作品页
这个男人有点美第3章 貌美哑女与俊美秀才郎
252 段

第3章 貌美哑女与俊美秀才郎

252 段

中年妇女家的木屋比苏慕言想象中要宽敞得多。

从外面看时,两间木屋并排而立。

墙面是用粗大的原木垒成的,木头的颜色因为年深日久变成了深褐色,缝隙里填着黄泥和稻草,看上去结实又古朴。

屋檐下挂着一串串干辣椒和玉米棒子,金灿灿红彤彤的,给这灰扑扑的村落添了几分鲜活的颜色。

进门是一间堂屋,不大,但收拾得很利索。

正对着门摆着一张方桌,四条长凳,桌面擦得发亮,能隐约映出人影来。

靠墙有一个老旧的木柜,柜门上刻着些简单花纹,漆面已经斑驳了,铜制的拉环被磨得锃亮。

墙上挂着一幅不知道是哪路神仙的画像,纸张泛黄,边角卷了起来,画像下方供着一个掉了漆的香炉,炉里的香灰堆得满满的。

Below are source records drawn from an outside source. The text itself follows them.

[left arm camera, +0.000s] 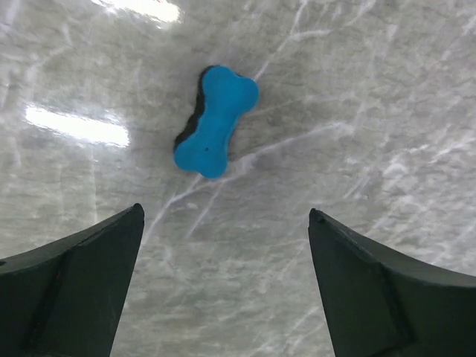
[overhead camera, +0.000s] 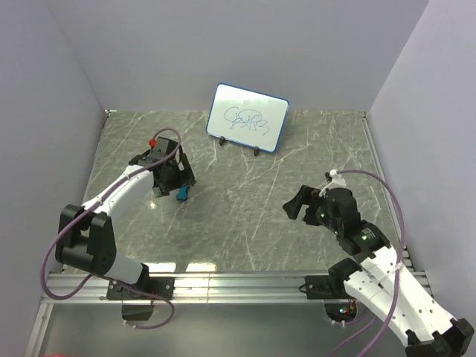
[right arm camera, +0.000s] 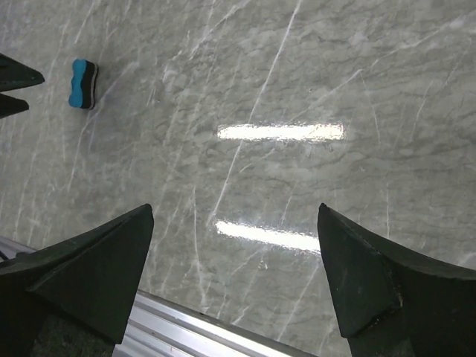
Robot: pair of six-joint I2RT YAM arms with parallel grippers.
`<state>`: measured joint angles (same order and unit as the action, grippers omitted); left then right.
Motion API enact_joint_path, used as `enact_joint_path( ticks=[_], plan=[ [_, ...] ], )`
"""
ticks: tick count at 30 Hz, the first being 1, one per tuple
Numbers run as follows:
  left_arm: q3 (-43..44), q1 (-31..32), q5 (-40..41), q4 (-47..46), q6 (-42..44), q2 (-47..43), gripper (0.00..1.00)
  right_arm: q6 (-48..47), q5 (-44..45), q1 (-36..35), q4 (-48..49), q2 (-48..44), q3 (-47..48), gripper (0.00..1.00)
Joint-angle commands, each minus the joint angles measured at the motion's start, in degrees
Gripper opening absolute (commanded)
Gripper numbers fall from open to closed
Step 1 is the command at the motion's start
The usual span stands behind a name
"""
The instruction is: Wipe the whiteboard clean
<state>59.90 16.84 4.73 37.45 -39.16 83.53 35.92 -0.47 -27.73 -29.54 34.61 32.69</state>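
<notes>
Whiteboard [overhead camera: 248,117] stands at the far side of the table [overhead camera: 245,223], up on little black feet, with a blue scribble on its face. It looks thin and light, so I think a hard push could slide it or tip it back. A good place to hold it steady is the blue rim at one side, away from the writing.

A small blue eraser [left arm camera: 216,121] lies flat on the table right under the left end effector [left arm camera: 224,216], whose jaws are wide apart and holding nothing. The eraser looks soft and easy to squeeze at its thin middle. The right end effector [right arm camera: 235,210] hangs over bare table, jaws wide apart too.

From above, the left arm hides most of the eraser. Neither wrist view shows the whiteboard. Its back is hidden, and I cannot read the scribble.
</notes>
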Motion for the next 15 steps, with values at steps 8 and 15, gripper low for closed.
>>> enact_joint_path(
  ticks=[8, 15],
  plan=[
    [5.9, 0.5, 7.0, -1.0, 10.7, 9.5, 0.99, -7.4, -17.5, 0.0, 0.4, 9.2, 5.9, 0.99],
    [7.8, 0.5, 4.5, -2.9, 14.4, 18.7, 0.94, -7.8, -20.2, 0.0, -1.8, 10.6, 7.0, 0.99]
  ],
)
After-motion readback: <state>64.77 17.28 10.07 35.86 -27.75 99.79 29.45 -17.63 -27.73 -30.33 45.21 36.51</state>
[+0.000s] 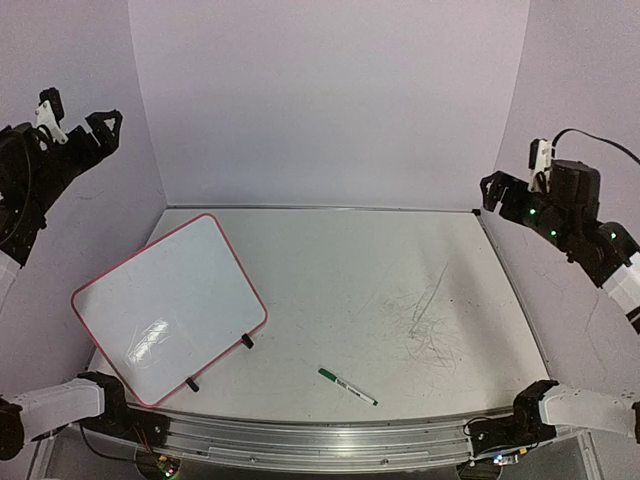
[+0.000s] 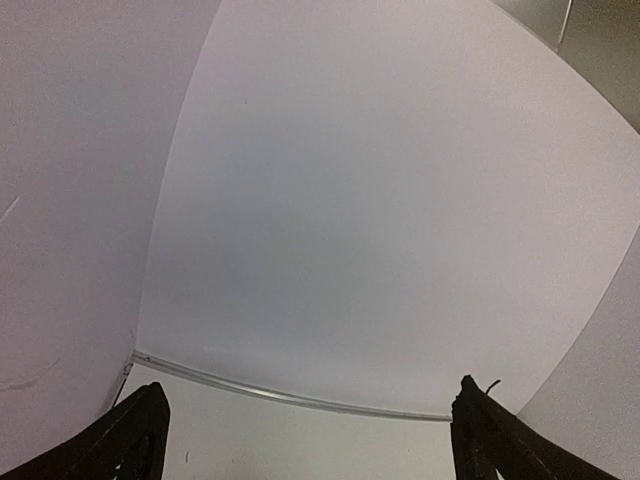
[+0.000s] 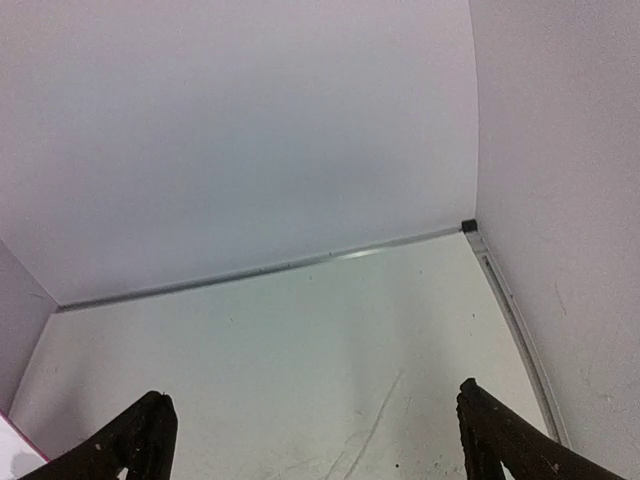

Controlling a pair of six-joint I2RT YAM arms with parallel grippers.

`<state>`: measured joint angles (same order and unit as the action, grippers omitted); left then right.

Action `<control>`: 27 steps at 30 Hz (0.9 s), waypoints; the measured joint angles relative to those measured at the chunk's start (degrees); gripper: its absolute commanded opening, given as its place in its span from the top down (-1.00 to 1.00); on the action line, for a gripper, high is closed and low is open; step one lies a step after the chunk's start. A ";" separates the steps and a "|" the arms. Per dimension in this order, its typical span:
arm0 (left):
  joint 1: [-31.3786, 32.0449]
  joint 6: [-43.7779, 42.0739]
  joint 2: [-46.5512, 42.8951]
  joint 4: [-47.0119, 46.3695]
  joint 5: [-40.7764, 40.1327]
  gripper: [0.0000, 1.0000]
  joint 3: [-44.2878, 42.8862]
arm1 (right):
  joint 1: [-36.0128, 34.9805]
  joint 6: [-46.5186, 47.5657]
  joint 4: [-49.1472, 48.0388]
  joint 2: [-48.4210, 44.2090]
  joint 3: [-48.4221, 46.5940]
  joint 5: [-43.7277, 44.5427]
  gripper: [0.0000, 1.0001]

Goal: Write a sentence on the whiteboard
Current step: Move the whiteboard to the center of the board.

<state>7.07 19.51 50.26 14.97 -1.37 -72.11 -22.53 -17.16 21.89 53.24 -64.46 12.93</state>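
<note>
a green marker [image 1: 347,386] lies flat near the near edge of the table [image 1: 350,250], about midway along it, touching nothing. the whiteboard [image 1: 170,305] lies towards the near left corner, turned askew to the edges. its two black clip feet [image 1: 247,341] are on the side facing the marker, and its glossy face catches a glare. grey scratches [image 1: 430,320] mark the right half of the surface. the left gripper [image 1: 78,115] hangs high over the left edge with its fingers [image 2: 130,440] spread wide, holding nothing. the right gripper [image 1: 512,182] is raised near the far right corner, its fingers [image 3: 140,440] equally wide apart and empty.
</note>
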 measured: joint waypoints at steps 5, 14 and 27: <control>0.00 -0.13 1.25 2.73 2.71 -0.99 -0.02 | 0.00 0.10 -0.16 3.70 2.05 0.35 -0.96; 0.00 -1.59 1.81 6.92 6.02 -0.99 -1.42 | -0.96 0.45 -5.68 13.69 4.02 -14.85 -0.97; 0.00 -4.31 2.40 11.04 9.62 -0.99 -3.65 | -30.73 -0.86 -16.59 38.61 1.31 -20.49 -0.91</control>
<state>7.07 15.20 52.66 26.01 8.24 -75.76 -53.26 -18.02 5.29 91.84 -63.15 -7.56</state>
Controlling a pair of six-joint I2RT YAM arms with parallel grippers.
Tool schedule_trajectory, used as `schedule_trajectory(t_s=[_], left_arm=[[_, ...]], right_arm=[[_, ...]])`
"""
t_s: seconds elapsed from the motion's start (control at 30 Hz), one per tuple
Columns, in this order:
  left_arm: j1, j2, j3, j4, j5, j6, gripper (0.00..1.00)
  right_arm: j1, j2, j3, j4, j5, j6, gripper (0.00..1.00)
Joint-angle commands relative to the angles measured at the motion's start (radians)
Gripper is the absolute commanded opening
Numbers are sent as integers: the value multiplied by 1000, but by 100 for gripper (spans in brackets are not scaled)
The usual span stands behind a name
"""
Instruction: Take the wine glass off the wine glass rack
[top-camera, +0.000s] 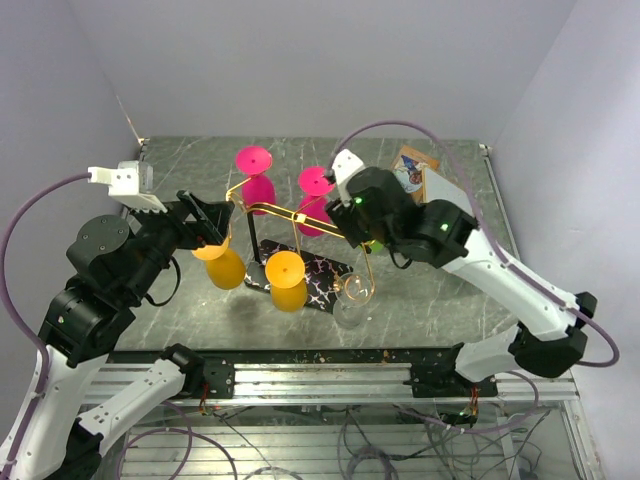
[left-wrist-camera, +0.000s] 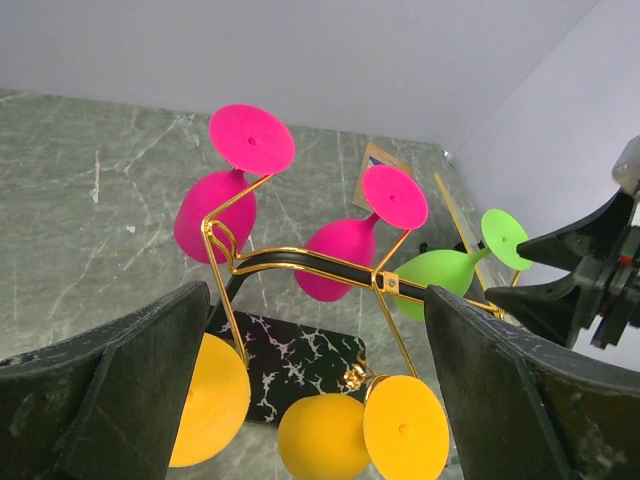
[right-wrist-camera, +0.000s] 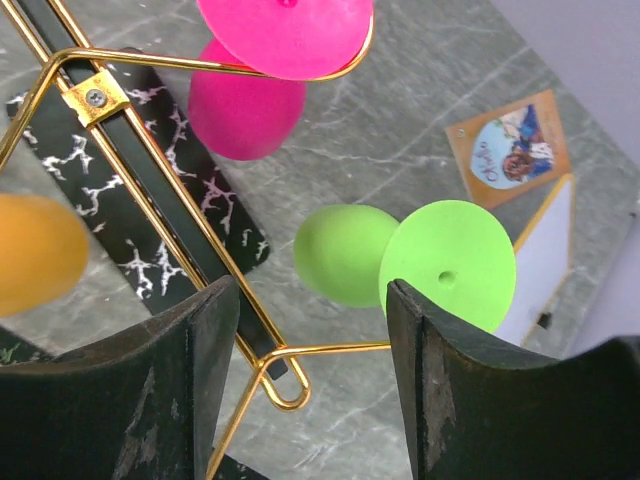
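The wine glass rack (top-camera: 270, 212) has gold wire arms, a black post and a black white-patterned base (top-camera: 322, 268). Two pink glasses (top-camera: 256, 178), two orange glasses (top-camera: 288, 280) and a green glass (right-wrist-camera: 345, 255) hang from it upside down. My left gripper (top-camera: 210, 222) is open at the rack's left end; in the left wrist view (left-wrist-camera: 315, 300) the orange glasses (left-wrist-camera: 325, 435) lie between its fingers, untouched. My right gripper (top-camera: 338, 212) is open over the rack's right arm. In the right wrist view (right-wrist-camera: 310, 290) a gold hook loop (right-wrist-camera: 285, 385) lies between its fingers, with the green foot (right-wrist-camera: 450, 262) beside the right finger.
A clear glass (top-camera: 352, 300) is by the right end of the base; I cannot tell whether it hangs or stands. A picture card (top-camera: 412, 168) and a white board lie at the back right. Walls close in the table on three sides.
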Motion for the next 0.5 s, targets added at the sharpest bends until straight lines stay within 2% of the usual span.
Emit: schedule_trajectory(t_s=[0.0, 0.27, 0.47], left_arm=[[7, -6, 31, -6, 6, 0, 99], [6, -16, 33, -22, -4, -5, 99], [6, -18, 35, -27, -9, -4, 99]], right_arm=[[85, 56, 56, -95, 335, 26, 58], [125, 146, 63, -90, 540, 15, 52], [124, 185, 52, -55, 603, 6, 50]])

灶房在堂屋后面,用一扇半截的木门隔开,油烟味和柴火气从那边飘过来,混着一种说不上来的食物香气,暖融融地铺满了整个屋子。

苏慕言站在堂屋正中间,显得有些局促。

他的帆布鞋踩在夯实的泥土地上,能感觉到地面微微的凹凸不平,裙摆垂下来刚好扫过地面,沾上了一些细碎的尘土。

他下意识地伸手掸了掸,又觉得这个动作不太礼貌,赶紧把手收了回来,乖乖地垂在身侧。

“来来来,先坐下。”

中年妇女拉着他往方桌边走,一边走一边回头打量他,那目光里满是心疼:“你看看你,这小脸白的,都没什么血色。是不是好几天没吃东西了?”

苏慕言张了张嘴,又闭上了,只是摇了摇头。

他总不能说是自己涂了很厚的一层粉底液吧?

虽然卸掉妆也很白就是了。

就是不知道妆花没花?

想必是没有吧,不然大婶的目光就不是惊艳,而是惊恐了!

说什么也不会带他来自己家的。

苏慕言心里还在想着选美大赛的事,忍不住跺了跺脚。

中年妇女看到他的这个小动作了,立刻把他按在长凳上坐下。

苏慕言懵逼地坐下,凳子有些高,他的脚堪堪踩到地面。

膝盖并拢着,双手搁在腿上,有些拘谨,像个被老师叫到办公室的小学生,乖巧得过分。

“等着啊,我去给你下碗面吃。”

中年妇女说着就往灶房走,走了两步又折返回来,快步走到墙角的木柜前,拉开柜门从里面抱出一床棉被来。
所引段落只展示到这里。